The FTSE 100 has stalled ahead of its traditional summer lull. The next big test of confidence will be the quarterly earnings season, which kicks off shortly. Homeserve is due to update investors at its AGM on 31 July.
The firm aims to be the “AA of domestic emergencies” – providing households with service plans that allow owners to ring a toll-free number whenever they need an electrician, plumber or other qualified tradesmen.
Typical call-outs are for burst pipes, blocked drains and faulty electricity/central heating systems. But for those families who do not want to be tied to an annual contract, Homeserve also offers a pay-as-you-go option, where engineers work for a fixed fee.
The media have recently publicised many cases of cowboy workmen charging exorbitant rates for minor repairs. This has led to a huge surge in demand at Homeserve, which now boasts 9.2 million policy-holders. A typical customer is elderly and willing to pay, on average, £80 a year for the comfort of having 24/7 emergency cover.
Homeserve (LSE: HSV), rated BUY by Arden Partners
However, I think the shares could soon spring a leak. In May Homeserve reported that its client base was shrinking. Meanwhile, the competition facing its wholesale division (contributing 8% of profits), which works on behalf of insurers, is so tough that it is quitting the business at a cost of £97m.

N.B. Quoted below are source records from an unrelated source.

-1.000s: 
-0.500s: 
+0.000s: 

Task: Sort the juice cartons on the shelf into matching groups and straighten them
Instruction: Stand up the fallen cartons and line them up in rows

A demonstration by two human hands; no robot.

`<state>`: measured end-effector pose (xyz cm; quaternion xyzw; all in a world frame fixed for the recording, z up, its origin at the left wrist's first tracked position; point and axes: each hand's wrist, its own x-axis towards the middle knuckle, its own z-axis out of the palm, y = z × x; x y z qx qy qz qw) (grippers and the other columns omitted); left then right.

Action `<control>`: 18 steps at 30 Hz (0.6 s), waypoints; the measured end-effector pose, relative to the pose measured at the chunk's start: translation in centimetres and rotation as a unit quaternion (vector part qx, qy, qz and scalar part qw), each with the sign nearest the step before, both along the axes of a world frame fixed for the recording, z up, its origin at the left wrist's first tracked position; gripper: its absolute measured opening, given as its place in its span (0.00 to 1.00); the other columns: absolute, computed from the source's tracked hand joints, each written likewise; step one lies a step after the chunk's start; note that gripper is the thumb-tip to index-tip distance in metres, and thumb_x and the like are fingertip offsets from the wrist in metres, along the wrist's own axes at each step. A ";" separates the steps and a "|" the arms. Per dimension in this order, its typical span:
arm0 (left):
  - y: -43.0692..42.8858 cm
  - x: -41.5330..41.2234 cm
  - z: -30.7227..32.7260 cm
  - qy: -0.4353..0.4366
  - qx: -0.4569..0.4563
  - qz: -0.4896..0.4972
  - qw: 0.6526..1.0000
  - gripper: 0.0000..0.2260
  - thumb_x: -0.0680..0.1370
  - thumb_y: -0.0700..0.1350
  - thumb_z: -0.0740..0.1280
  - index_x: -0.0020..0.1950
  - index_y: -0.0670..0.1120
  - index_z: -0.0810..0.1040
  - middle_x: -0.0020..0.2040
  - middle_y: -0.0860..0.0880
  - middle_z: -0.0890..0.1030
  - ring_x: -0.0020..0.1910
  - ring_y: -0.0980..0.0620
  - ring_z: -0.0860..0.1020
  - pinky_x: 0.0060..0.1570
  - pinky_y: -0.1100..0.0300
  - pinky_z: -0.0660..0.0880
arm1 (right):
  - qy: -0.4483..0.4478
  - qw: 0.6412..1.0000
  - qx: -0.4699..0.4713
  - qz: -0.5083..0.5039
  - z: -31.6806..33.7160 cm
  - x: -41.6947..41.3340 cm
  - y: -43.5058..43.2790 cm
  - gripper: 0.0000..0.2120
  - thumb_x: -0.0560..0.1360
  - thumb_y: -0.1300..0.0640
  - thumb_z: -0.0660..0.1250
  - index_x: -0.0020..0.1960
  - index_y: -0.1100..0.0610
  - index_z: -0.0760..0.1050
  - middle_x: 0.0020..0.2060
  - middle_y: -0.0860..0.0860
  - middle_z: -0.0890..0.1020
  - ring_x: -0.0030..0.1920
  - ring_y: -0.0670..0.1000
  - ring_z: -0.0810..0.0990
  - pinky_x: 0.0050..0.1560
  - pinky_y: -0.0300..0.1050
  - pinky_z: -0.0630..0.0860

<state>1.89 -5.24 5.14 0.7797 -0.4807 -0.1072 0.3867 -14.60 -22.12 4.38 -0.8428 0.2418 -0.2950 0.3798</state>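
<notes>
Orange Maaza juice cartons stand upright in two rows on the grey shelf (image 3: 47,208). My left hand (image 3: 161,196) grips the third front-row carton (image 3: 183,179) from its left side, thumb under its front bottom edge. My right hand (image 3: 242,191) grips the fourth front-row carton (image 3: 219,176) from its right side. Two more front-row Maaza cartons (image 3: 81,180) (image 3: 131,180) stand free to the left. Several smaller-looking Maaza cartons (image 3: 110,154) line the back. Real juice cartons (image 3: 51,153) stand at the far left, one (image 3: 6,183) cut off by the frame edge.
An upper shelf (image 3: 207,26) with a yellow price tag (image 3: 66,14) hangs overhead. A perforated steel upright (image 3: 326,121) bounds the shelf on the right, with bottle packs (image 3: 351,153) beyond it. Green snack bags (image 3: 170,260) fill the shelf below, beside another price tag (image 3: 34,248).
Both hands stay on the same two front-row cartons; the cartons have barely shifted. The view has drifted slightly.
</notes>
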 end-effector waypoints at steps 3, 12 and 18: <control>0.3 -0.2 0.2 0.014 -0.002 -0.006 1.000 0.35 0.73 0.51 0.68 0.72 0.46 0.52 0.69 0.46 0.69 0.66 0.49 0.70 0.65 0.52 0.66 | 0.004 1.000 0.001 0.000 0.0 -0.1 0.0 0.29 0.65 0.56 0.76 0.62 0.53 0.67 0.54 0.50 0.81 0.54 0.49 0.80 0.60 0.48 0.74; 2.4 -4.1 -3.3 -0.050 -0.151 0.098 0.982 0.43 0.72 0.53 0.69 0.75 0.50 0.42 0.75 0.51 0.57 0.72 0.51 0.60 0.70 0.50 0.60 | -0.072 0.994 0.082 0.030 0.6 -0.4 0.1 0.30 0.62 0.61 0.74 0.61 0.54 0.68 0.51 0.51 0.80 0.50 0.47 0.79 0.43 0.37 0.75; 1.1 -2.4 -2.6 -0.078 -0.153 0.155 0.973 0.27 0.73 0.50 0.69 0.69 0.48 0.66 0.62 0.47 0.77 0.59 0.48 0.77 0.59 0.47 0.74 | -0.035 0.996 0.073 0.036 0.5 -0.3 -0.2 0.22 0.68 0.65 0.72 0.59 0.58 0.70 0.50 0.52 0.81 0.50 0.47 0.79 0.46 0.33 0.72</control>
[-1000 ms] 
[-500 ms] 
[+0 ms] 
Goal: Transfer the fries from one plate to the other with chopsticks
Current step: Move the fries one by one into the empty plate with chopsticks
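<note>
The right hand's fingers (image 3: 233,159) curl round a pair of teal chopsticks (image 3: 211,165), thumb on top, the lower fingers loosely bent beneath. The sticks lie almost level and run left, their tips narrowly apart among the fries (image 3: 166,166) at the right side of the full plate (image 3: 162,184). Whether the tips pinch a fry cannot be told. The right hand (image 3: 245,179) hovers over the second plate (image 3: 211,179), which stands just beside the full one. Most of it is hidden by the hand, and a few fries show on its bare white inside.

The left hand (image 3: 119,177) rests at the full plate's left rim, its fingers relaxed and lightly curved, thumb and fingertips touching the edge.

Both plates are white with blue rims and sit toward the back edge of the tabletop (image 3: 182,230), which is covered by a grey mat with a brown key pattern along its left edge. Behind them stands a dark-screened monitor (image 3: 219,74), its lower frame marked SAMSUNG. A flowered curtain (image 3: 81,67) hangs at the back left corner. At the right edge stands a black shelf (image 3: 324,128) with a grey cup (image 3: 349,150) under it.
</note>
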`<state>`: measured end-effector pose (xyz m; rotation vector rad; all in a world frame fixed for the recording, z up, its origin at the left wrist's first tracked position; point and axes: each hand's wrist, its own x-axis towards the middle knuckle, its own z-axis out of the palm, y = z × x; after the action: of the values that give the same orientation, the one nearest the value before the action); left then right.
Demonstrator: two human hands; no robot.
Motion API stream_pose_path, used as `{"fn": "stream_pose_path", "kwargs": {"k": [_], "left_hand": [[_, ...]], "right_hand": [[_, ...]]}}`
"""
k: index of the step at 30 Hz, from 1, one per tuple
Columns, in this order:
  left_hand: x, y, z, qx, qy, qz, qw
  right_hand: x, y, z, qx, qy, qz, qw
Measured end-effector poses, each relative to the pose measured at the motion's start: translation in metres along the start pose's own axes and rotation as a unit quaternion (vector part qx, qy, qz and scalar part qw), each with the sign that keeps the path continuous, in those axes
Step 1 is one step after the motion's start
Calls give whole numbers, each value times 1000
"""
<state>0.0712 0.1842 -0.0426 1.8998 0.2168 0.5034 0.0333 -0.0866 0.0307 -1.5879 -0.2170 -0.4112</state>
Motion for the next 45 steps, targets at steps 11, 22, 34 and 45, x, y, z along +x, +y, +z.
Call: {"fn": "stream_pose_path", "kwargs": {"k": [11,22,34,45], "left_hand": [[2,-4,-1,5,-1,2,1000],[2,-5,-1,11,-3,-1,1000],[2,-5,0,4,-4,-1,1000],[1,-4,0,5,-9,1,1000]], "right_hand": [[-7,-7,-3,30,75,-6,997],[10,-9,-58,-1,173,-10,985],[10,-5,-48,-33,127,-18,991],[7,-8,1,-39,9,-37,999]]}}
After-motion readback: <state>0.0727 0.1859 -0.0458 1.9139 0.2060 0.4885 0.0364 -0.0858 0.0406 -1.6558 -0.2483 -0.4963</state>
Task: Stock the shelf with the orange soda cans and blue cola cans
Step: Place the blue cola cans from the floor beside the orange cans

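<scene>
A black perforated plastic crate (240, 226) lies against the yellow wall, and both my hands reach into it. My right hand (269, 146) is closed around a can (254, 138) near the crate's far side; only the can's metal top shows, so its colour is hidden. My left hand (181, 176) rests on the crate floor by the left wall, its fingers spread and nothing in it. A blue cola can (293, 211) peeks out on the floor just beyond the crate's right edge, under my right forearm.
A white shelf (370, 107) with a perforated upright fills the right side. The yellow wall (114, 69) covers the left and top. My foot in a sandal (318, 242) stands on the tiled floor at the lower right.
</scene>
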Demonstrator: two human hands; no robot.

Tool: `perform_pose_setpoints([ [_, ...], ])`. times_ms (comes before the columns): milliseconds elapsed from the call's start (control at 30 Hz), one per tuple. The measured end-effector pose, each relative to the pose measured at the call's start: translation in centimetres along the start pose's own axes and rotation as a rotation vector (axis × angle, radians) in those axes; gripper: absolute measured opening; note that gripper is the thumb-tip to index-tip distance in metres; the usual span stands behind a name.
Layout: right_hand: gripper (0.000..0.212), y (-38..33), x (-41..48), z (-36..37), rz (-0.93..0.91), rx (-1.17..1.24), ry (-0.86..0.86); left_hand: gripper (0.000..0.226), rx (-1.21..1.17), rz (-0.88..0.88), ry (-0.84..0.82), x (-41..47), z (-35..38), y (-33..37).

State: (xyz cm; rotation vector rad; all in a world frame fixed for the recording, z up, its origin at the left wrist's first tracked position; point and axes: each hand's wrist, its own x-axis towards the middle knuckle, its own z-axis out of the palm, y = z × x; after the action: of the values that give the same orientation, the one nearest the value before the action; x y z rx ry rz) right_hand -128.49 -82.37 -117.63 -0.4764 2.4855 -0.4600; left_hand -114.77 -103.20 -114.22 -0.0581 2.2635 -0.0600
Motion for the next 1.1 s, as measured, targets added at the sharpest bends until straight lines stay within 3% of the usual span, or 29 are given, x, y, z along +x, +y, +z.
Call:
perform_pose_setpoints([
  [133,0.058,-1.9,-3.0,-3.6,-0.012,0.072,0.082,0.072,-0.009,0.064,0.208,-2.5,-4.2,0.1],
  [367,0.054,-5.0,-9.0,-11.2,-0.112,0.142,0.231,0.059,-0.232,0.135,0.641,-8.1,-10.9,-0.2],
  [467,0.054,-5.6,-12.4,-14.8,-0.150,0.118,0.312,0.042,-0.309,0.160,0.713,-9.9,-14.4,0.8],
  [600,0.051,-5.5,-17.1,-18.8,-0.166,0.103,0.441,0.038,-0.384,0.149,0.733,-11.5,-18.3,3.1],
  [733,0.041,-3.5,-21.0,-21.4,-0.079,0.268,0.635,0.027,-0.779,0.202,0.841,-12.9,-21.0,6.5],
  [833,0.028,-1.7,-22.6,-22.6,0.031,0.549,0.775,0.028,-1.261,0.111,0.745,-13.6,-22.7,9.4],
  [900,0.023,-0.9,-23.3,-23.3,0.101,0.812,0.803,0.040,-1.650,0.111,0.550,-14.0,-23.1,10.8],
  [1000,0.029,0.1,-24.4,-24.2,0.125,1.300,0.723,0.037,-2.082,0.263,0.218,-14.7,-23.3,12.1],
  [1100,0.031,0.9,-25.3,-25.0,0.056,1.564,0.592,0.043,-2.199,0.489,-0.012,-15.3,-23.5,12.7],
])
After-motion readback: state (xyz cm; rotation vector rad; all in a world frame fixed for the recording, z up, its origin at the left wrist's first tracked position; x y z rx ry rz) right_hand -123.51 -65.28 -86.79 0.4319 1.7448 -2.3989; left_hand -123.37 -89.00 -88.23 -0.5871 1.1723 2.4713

This makes strategic sense, but such cut-throat competition doesn’t bode well for its lucrative direct-selling unit. This generates juicy Ebita (earnings before interest, tax and amortisation) margins of 32%. As margins like that get compressed, either Homeserve will have to pay fatter commissions to its own affinity partners, such as the water companies, or respond with lower prices.
Lastly, as the British market matures, Homeserve is being forced to expand abroad through subsidiaries in Belgium, France, Spain and America. This is an admirable attempt to find new sources of long-term profits. But a strategy of aggressively expanding overseas at a time when most Western families are cutting back is fraught with danger.
The City is forecasting underlying earnings per share of 111p and 120p for the next two years. Those figures put the stock on p/e multiples of 12.6 and 11.6 respectively. These look ambitious for a consumer-facing organisation with no real experience of weathering a downturn.
I rate Homeserve on a through-cycle Ebita multiple of just eight, assuming sustainable profit margins of 25%. After allowing for £34m of net debt, this suggests a share price of around £9.50. With cancellations likely to rise as households tighten their belts and little prospect of product price increases, the stock offers far more downside than upside. The directors seems to agree – the CEO and chairman recently sold £0.7m of shares at £14.84.